How Strong Is Birchcliff Energy's Balance Sheet?

According to the last reported balance sheet, Birchcliff Energy had liabilities of CA$139.8m due within 12 months, and liabilities of CA$648.0m due beyond 12 months. On the other hand, it had cash of CA$44.0k and CA$135.2m worth of receivables due within a year. So its liabilities outweigh the sum of its cash and (near-term) receivables by CA$652.6m.

Birchcliff Energy has a market capitalization of CA$2.34b, so it could very likely raise cash to ameliorate its balance sheet, if the need arose. However, it is still worthwhile taking a close look at its ability to pay off debt.

We measure a company's debt load relative to its earnings power by looking at its net debt divided by its earnings before interest, tax, depreciation, and amortization (EBITDA) and by calculating how easily its earnings before interest and tax (EBIT) cover its interest expense (interest cover). This way, we consider both the absolute quantum of the debt, as well as the interest rates paid on it.

Birchcliff Energy's net debt is only 0.17 times its EBITDA. And its EBIT covers its interest expense a whopping 52.5 times over. So you could argue it is no more threatened by its debt than an elephant is by a mouse. Even more impressive was the fact that Birchcliff Energy grew its EBIT by 161% over twelve months. That boost will make it even easier to pay down debt going forward. When analysing debt levels, the balance sheet is the obvious place to start. But ultimately the future profitability of the business will decide if Birchcliff Energy can strengthen its balance sheet over time. So if you want to see what the professionals think, you might find this free report on analyst profit forecasts to be interesting.

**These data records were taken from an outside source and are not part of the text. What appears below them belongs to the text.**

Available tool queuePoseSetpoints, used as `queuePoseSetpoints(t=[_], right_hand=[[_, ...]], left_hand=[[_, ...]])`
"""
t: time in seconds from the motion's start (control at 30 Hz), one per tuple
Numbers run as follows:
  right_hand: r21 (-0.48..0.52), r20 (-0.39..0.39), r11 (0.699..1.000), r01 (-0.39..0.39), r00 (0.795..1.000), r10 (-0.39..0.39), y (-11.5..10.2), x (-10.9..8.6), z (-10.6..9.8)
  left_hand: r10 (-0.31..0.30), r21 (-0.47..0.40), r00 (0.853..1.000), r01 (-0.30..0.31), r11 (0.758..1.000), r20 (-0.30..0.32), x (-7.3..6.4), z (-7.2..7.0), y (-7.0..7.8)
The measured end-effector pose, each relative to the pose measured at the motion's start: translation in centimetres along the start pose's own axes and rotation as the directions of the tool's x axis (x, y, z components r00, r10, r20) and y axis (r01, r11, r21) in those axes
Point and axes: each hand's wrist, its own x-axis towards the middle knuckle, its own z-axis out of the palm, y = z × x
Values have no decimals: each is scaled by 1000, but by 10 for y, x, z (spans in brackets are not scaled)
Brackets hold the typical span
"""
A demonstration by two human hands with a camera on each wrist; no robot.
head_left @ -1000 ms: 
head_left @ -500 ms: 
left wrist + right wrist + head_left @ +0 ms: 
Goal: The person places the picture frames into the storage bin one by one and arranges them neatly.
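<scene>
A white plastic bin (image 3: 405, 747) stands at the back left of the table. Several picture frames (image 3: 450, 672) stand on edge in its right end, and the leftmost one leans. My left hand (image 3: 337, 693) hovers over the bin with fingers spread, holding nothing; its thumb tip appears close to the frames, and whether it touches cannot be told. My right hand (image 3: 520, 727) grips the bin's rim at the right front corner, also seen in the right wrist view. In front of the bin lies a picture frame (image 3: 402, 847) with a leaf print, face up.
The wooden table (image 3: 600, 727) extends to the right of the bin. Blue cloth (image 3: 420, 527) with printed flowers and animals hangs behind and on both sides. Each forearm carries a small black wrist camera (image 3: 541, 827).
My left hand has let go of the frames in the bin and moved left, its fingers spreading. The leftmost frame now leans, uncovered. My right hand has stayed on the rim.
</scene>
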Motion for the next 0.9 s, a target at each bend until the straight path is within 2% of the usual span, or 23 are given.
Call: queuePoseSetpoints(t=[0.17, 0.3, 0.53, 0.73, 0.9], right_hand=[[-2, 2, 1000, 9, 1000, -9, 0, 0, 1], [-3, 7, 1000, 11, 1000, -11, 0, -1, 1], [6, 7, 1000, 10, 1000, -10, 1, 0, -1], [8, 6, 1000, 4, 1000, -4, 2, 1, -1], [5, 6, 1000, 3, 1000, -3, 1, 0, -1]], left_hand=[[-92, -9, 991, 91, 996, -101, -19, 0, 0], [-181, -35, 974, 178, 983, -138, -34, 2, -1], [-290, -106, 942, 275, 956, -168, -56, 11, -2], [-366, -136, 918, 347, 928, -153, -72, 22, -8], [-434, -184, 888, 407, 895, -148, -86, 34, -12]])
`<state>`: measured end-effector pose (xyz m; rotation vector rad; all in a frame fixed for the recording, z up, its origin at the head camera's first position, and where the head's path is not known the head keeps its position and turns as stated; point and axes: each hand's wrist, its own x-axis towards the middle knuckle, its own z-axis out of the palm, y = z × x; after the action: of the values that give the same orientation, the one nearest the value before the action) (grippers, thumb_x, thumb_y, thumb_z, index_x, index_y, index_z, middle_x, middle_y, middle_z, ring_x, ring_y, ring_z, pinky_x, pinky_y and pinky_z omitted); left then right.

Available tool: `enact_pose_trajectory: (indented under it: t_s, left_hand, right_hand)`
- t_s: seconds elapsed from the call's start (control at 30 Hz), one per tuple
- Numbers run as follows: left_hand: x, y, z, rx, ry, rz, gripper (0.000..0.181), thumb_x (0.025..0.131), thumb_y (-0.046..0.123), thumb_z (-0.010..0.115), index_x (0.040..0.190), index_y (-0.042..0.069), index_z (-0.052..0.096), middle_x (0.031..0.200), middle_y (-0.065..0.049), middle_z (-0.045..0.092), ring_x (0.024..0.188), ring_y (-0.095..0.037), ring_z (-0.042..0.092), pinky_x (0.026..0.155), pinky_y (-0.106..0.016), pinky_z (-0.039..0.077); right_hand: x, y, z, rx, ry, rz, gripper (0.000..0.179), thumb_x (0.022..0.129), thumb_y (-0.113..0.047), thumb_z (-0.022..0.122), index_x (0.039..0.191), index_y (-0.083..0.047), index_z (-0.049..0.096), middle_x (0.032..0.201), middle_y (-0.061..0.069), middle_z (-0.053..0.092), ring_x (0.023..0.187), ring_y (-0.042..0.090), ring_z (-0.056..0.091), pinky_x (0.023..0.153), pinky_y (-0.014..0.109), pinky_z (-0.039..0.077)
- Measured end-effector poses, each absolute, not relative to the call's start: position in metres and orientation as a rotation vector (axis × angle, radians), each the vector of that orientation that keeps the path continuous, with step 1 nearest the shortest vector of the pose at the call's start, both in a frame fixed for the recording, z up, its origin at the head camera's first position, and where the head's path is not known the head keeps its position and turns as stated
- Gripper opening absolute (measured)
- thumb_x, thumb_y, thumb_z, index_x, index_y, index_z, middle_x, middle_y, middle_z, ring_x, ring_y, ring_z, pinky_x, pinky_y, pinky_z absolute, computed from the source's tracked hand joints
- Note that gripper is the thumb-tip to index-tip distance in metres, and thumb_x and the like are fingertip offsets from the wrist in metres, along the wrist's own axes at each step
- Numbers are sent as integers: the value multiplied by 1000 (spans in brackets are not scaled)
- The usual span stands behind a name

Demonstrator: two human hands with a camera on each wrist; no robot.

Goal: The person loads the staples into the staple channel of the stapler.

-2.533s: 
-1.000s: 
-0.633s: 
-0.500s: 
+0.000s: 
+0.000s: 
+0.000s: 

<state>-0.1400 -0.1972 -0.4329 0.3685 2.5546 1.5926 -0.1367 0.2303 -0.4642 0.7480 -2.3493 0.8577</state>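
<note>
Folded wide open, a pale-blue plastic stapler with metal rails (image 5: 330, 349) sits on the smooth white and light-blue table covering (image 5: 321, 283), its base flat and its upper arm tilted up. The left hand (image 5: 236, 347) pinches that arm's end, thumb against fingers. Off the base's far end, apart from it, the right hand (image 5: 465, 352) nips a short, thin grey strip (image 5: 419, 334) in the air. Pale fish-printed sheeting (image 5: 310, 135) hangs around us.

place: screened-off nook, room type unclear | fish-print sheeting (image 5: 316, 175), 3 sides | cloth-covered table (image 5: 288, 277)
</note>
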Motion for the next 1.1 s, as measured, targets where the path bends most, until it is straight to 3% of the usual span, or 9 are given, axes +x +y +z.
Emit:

Finally, while the tax-man may adore accounting profits, lenders only accept cold hard cash. So the logical step is to look at the proportion of that EBIT that is matched by actual free cash flow. Over the most recent two years, Birchcliff Energy recorded free cash flow worth 59% of its EBIT, which is around normal, given free cash flow excludes interest and tax. This cold hard cash means it can reduce its debt when it wants to.

Our View

Happily, Birchcliff Energy's impressive interest cover implies it has the upper hand on its debt. And that's just the beginning of the good news since its EBIT growth rate is also very heartening. Zooming out, Birchcliff Energy seems to use debt quite reasonably; and that gets the nod from us. While debt does bring risk, when used wisely it can also bring a higher return on equity. There's no doubt that we learn most about debt from the balance sheet. However, not all investment risk resides within the balance sheet - far from it. To that end, you should be aware of the 1 warning sign we've spotted with Birchcliff Energy .

At the end of the day, it's often better to focus on companies that are free from net debt. You can access our special list of such companies (all with a track record of profit growth). It's free.

Valuation is complex, but we're here to simplify it.

Discover if Birchcliff Energy might be undervalued or overvalued with our detailed analysis, featuring fair value estimates, potential risks, dividends, insider trades, and its financial condition.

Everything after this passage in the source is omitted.